Criminals searching for a method to launder money will gravitate towards structural weaknesses, opportunistically moving from locality to locality in search of a chink in the armour to exploit. Globalisation has helped to facilitate this by leading the international financial system towards a structure which does not respect physical borders. Further, with trillions of transactions taking place within fractions of a second, the sheer quantity of exchanges makes it exceedingly difficult to differentiate legitimate dealings from nefarious ones. Taking advantage of this, serious criminals are now increasingly global, operating in multiple jurisdictions at one time.

The most effective response to this has been cooperative action, commonly organised at the European level. Brexit moves the United Kingdom in the opposite direction, isolating it from neighbouring states and, as such, weakening its defences against illicit transactions. This weakness will attract criminals, and the UK risks becoming the preferred locale for such criminal activity. With the government then being forced to devote extra resources to combatting an increased felonious element, money will be leeched away from critical government priorities such as healthcare, education and policing.

At present, the UK retains membership of Europol, the law enforcement agency of the European Union.
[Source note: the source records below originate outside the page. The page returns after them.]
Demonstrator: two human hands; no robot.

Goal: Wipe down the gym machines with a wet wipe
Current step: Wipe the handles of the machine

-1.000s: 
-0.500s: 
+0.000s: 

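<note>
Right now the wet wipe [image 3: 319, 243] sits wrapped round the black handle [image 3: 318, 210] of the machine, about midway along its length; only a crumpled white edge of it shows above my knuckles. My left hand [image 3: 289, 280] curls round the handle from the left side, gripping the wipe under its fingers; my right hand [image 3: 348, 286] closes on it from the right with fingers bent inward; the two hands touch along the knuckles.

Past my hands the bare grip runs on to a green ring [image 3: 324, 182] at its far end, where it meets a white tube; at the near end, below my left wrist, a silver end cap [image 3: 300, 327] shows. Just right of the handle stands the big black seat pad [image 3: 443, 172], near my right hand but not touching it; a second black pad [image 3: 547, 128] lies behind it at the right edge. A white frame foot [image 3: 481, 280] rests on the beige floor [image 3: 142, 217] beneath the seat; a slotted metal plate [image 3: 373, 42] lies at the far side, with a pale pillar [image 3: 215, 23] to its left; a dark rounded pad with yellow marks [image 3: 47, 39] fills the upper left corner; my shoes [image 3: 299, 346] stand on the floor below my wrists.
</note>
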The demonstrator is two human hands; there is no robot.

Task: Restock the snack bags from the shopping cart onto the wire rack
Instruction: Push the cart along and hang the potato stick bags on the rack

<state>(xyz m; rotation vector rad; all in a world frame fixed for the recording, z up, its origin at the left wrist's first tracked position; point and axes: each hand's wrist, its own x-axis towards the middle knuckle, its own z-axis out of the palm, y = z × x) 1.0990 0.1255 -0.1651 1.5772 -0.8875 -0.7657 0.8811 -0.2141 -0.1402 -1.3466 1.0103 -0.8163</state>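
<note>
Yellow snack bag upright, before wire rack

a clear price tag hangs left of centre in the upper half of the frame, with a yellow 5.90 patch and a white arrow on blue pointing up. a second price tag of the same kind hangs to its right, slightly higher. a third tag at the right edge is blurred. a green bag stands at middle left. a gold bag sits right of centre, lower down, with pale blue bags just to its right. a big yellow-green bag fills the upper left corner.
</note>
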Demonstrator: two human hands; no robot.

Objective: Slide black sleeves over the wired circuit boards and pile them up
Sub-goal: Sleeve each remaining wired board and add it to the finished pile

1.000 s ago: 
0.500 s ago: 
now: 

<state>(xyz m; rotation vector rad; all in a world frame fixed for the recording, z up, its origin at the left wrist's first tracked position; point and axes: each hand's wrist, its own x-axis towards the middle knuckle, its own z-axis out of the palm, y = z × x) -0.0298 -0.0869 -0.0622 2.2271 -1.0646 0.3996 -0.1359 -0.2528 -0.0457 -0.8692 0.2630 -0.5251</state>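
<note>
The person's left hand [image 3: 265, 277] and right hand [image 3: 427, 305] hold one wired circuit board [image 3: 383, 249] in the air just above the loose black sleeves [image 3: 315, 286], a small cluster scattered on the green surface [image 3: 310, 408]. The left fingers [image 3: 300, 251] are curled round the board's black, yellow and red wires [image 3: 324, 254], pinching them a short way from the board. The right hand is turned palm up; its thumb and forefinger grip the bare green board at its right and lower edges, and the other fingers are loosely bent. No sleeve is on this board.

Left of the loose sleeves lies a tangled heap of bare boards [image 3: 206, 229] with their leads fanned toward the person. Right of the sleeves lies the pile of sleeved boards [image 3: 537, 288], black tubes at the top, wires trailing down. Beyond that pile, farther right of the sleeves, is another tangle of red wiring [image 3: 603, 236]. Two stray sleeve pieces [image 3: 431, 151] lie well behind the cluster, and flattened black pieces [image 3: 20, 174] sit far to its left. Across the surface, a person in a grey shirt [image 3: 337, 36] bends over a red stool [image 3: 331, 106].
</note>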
Europol has a remit to tackle European-wide serious and organised crime threats, and much of its work involves anti-money laundering efforts. In addition to providing an arena in which joint action can be organised, Europol also maintains a Europe-wide criminal information and intelligence database, the Europol Information System (EIS). The EIS collates the national databases of all twenty-four-member states, making them searchable by all Europol members. For example, if an investigation was being conducted into a Swedish national in France, the French police would be able to check whether they had been connected to crime which had taken place elsewhere on the continent.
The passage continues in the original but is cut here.